Collage of Curiosities No. 3
The heat has settled in all too comfortably here in Florida. The glaze of windows sweats with a fog of perspiration when I wake up obscuring the view to my ready-to-wilt garden. I long to be outside but, other than my very warm morning runs and keeping the outside animals cool, I’m relegated to my cave of a temporary studio where I’ve been creating a new painting collection.
I’ve always intended for this large work to speak to the heightened sense of awe I feel when out in nature, but, as I’ve been stuck inside, a sense of longing has crept into the work. I realize how much I need outdoors. Anyone else feel this way?
While the collection won’t be fully revealed until the start of Autumn, you can get a glimpse of one of my favorite details below and a peek at what else I’ve been doing this month.

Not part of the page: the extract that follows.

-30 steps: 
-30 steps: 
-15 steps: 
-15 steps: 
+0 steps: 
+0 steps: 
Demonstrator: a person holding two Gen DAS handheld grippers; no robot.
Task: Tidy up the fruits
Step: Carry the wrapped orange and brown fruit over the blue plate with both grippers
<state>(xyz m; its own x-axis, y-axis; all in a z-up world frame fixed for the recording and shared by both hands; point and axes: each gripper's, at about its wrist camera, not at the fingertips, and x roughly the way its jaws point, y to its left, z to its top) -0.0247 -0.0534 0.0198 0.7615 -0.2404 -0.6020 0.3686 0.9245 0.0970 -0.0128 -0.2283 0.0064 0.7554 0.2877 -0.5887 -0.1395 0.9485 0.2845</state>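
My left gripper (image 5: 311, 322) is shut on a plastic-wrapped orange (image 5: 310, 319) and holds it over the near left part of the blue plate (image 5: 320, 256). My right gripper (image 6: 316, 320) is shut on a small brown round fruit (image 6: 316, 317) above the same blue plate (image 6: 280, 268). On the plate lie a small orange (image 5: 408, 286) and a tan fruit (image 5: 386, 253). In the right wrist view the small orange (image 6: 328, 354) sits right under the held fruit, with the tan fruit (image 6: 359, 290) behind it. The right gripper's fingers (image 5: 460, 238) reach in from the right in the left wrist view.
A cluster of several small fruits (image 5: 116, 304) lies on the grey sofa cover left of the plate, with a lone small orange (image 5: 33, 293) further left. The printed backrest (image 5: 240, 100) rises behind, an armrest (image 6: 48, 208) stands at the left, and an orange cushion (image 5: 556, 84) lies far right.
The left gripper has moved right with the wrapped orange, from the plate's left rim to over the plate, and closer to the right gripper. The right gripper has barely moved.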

Tell me in the, what’s been the highlight of your summer or, has it been a quiet one full of small, sweet moments?
My summer reading so far. Listed from top to bottom,
The Last Heir to Blackwood Library by Hester Fox
Atomic Habits by James Clear
Bittersweet by Susan Cain
Life in the Studio by Frances Palmer
Planting in a Post-Wild World by Thomas Rainier and Claudia West
Discovering Dahlias by Erin Benzakien
Highgrove: An English Country Garden by H.R.H. Prince of Wales and Bunny Guinness
McAlpine: Romantic Modernism by Bobby McAlpine
Not pictured:
The Creative Act: A Way of Being by Rick Rubin
Go As a River by Shelley Read
A Break Out dinnerplate Dahlia blooming in my garden. It doesn’t have the characteristic pinky center here because the temperatures have soared so high here in Florida. I’m lucky they’re even living.

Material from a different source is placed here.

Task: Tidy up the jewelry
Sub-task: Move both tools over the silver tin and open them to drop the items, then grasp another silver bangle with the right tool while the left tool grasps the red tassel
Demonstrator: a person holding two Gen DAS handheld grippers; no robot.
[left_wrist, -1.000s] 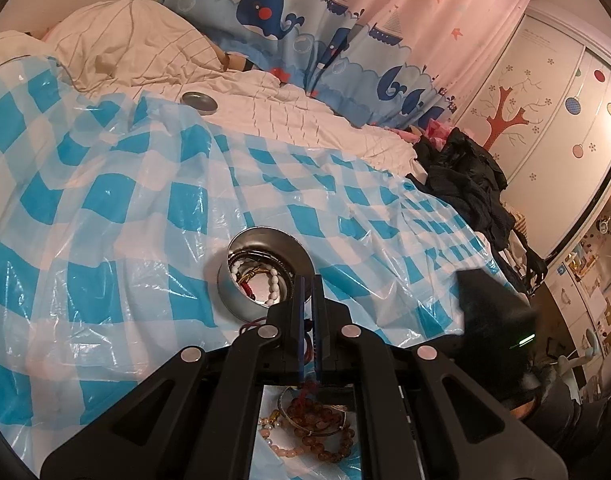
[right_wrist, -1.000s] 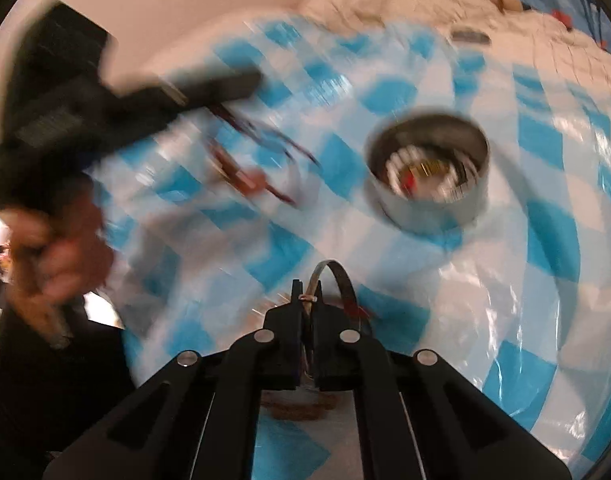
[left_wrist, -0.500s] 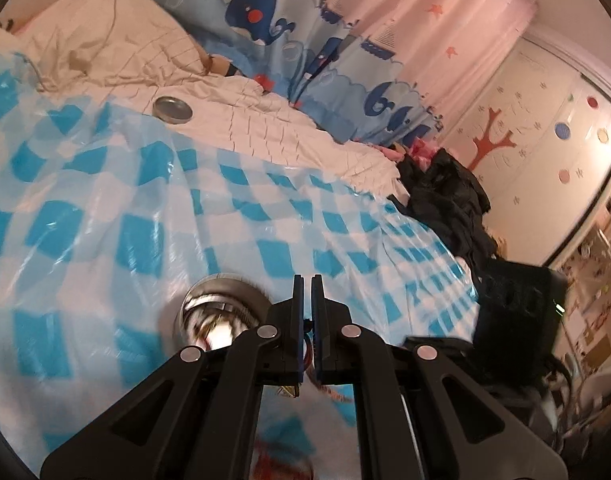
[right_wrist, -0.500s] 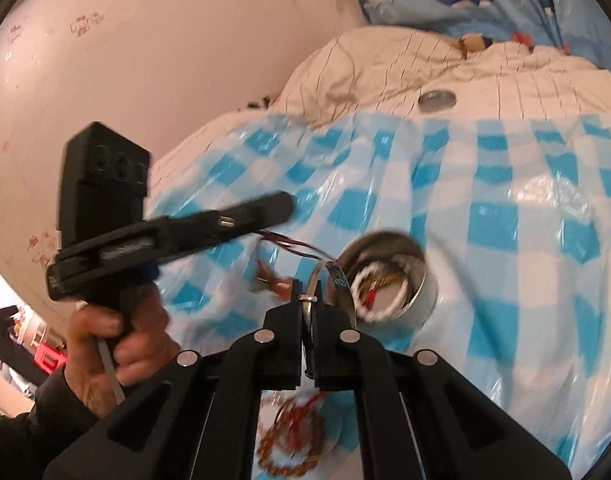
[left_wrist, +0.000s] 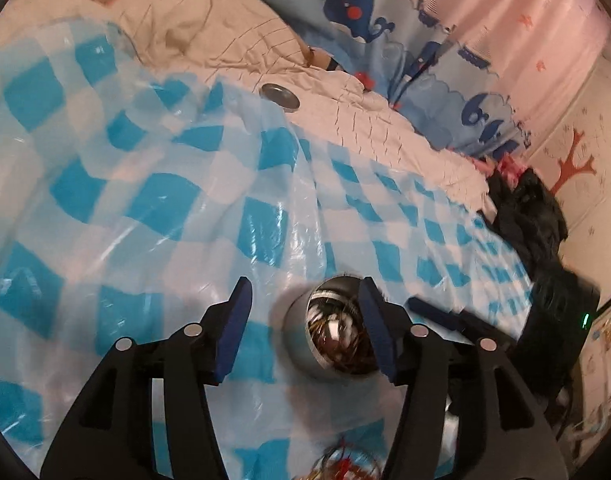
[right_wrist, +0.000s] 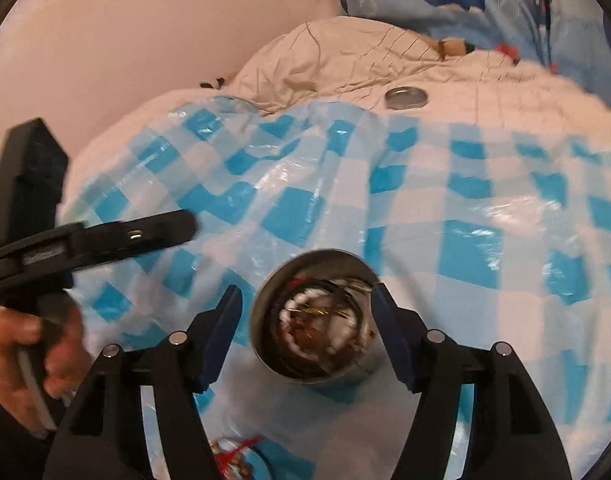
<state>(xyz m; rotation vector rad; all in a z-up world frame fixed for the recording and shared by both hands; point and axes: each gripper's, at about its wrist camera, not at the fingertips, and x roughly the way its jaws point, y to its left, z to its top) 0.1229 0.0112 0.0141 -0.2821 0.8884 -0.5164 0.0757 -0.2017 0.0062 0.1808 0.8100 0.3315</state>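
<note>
A round metal tin (left_wrist: pixel 334 330) stands on the blue-and-white checked plastic sheet (left_wrist: pixel 153 208) and holds a tangle of bracelets and white beads (right_wrist: pixel 317 322). My left gripper (left_wrist: pixel 303 300) is open and empty, just above and left of the tin. My right gripper (right_wrist: pixel 305 308) is open and empty, its jaws spread on either side of the tin (right_wrist: pixel 261 312). The left gripper shows in the right wrist view (right_wrist: pixel 157 228) at the left. More beaded jewelry (right_wrist: pixel 233 458) lies on the sheet below the right gripper; it also shows in the left wrist view (left_wrist: pixel 345 466).
The tin's lid (left_wrist: pixel 279 94) lies on the cream bedding (left_wrist: pixel 233 40) beyond the sheet; it also shows in the right wrist view (right_wrist: pixel 406 98). A whale-print curtain (left_wrist: pixel 357 4) hangs behind. Dark clothes (left_wrist: pixel 525 208) are piled at the bed's right edge.
Both grippers have opened and let go of the jewelry they held over the tin. The tin now holds more pieces.
</note>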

Detail of a Tiger Swallowtail Butterfly in one of the larger paintings from my upcoming collection.
Want to be among the first to view it? Join my inner circle and get all the news! Sign up here,
One of our seven cats Tiggy lounging on our bed.
An in-progress look at one of my sketchbook pages.

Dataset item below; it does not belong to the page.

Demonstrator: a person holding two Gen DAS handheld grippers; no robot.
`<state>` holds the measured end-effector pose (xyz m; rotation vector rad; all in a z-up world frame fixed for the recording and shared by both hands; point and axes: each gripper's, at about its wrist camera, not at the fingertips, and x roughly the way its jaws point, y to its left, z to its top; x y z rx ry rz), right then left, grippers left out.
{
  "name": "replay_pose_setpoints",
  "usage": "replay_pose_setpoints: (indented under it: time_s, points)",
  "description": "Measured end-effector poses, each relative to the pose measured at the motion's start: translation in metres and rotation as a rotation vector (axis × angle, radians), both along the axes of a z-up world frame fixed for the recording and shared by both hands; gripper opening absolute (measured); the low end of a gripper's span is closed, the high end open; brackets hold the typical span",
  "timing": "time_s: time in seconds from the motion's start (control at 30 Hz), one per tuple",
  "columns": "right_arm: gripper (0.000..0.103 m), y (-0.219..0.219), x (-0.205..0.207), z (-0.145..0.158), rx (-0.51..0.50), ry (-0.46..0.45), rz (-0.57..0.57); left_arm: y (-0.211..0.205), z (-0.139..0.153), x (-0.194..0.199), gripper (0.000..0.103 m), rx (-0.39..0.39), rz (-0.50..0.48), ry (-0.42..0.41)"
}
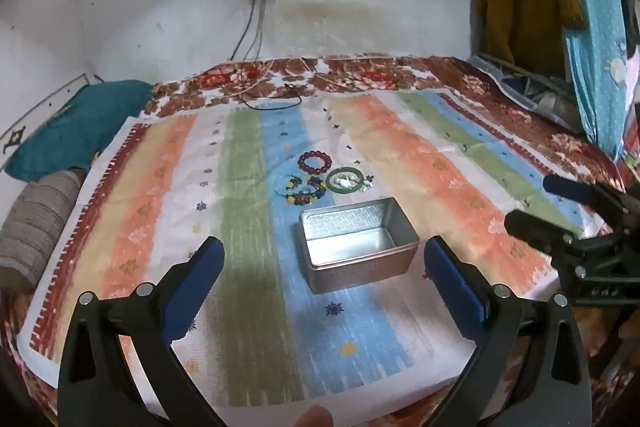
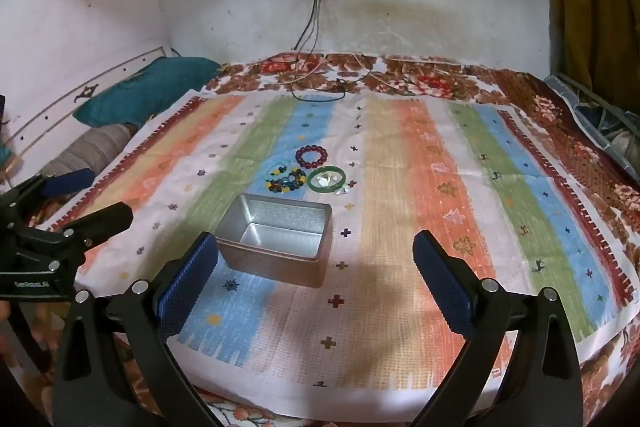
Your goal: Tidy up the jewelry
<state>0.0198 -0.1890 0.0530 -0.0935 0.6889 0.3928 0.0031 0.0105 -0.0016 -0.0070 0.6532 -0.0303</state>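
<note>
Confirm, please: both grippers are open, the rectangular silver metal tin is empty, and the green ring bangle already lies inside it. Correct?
Not quite. The green ring bangle lies on the striped cloth beyond the rectangular silver metal tin, as the right wrist view shows. The tin is empty; the left gripper and right gripper are open.

Little readable text here. Small white lettering on black body of my left gripper (image 2: 86, 205), seen from right wrist view at left edge: too blurred to make out (maybe brand mark, cannot tell). Same sort of embossed marking on black body of my right gripper (image 1: 560, 206), seen from left wrist view at right edge: letters not legible either. Open silver metal tin (image 1: 357, 245): no lettering I can read. Striped pastel woven cloth (image 2: 400, 187): only crosses, stars, tree motifs, no words.
</note>
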Motion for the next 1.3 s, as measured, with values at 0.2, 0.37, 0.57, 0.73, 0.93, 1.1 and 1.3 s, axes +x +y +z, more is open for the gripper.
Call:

Kenny and I mid-flight on our way up to Virginia Beach Fourth of July week to spend time with family.
We had a period of, what seemed like, non-stop severe thunderstorms. Once it finally subsided certain areas on the property were absolutely carpeted with mushrooms, some of which I’d never seen before.
If you can identify this specimen please comment below!
Among all of the rain, our chicken run was smashed in half by a forty-foot oak tree. Miraculously all of my ladies and their gent survived the endeavor, no worse for wear.
For a few weekends Kenny, myself, and my father-in-law labored to build them a new run complete, with a cedar tree roost made from a victim of Hurricane Sally’s winds in 2020.
We have plans to build them a new run this fall. Stay tuned.
Another project from this summer. Recovering our dining chairs. These beauties had two layers of fabric stapled to them (one of them is in the picture to the left) along with some very stiff fleece cushion that felt more like sitting on a brick. Kenny and I recovered these one Sunday with brand-new foam cushions and fabric from a bolt I’ve been hanging on to for years. They now sit like a dream.